Definition of an Operational Tour
An operational tour for a Bomber Command crew consisted of thirty, non-aborted, operational sorties.
Upon completion of their tour, the crew would normally be rested and transferred to non-operational units as instructors. However, it was not uncommon for a rested crew member to volunteer for a second bomber tour.
The exception to the thirty rule applied to the crews of Pathfinder Force (No. 8 Group) Squadrons.
Pathfinder crew were required to complete forty-five sorties before being rested due to the amount of training / practice that was required to become proficient in target marking.
Photographs taken from the underside of the aircraft during the bombing run were utilised to confirm that the crew had completed one of their non aborted operational sorties.
This required the bomb aimer to release a “photoflash” from the flare chute as and when he released the first bomb. The photoflash exploded in accordance with the timed fuze and, with the pilot ensuring that he flew straight and level for about 30 seconds, the automatic camera would take the picture.
The following is an actual photograph taken by the automatic camera on one of the crew’s sorties.
Operations Record Book
The station adjutant maintained records of squadron activities in an Operations Record Book (Form 540). Although not always 100% accurate, they served as a written document similar to a daily diary.
They provided summary information on:
- sorties undertaken
- aircraft / crew losses
- planes delivered
- officers arriving / departing
- promotions / awards
Extract from an Operations Record Book (Form 540) [© Crown Copyright]
In addition, the adjutant recorded details of all sorties undertaken by the squadron (Form 541) which was based on information obtained from the crews at debriefing sessions after a raid.
Information recorded included:
- the aircraft serial number and call sign
- the crew members;
- the PFF role performed (eg Visual Marker, Blind Marker);
- the take off and landing time;
- the bomb release information, including the armaments dropped and the altitude, direction, speed and time of the drop;
- the weather conditions and the crews’ assessment of the raid.
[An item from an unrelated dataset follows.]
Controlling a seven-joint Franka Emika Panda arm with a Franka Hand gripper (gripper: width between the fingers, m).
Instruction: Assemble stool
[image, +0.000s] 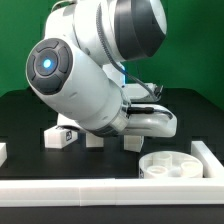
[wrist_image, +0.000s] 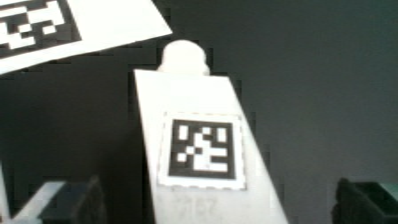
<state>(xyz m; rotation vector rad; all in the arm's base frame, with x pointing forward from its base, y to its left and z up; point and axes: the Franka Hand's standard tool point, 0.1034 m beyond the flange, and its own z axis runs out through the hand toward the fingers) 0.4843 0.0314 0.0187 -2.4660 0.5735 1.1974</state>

Extract from an Operations Record Book (Form 541) [© Crown Copyright]
Allied Bombing Strategy
At the time of the crew’s tour, Bomber Command’s focus was on targets associated with (a) the petroleum industry (b) the rail and waterway systems (c) vehicle production. Major German cities were also targeted.
The targeting of the major German cities “to undermine the morale of the German people” provoked considerable parliamentary and moral debate throughout the war.
The debate, which primarily centred on the loss of civilian life caused by the area and fire bombing of heavily populated industrial towns and cities, continues to this day.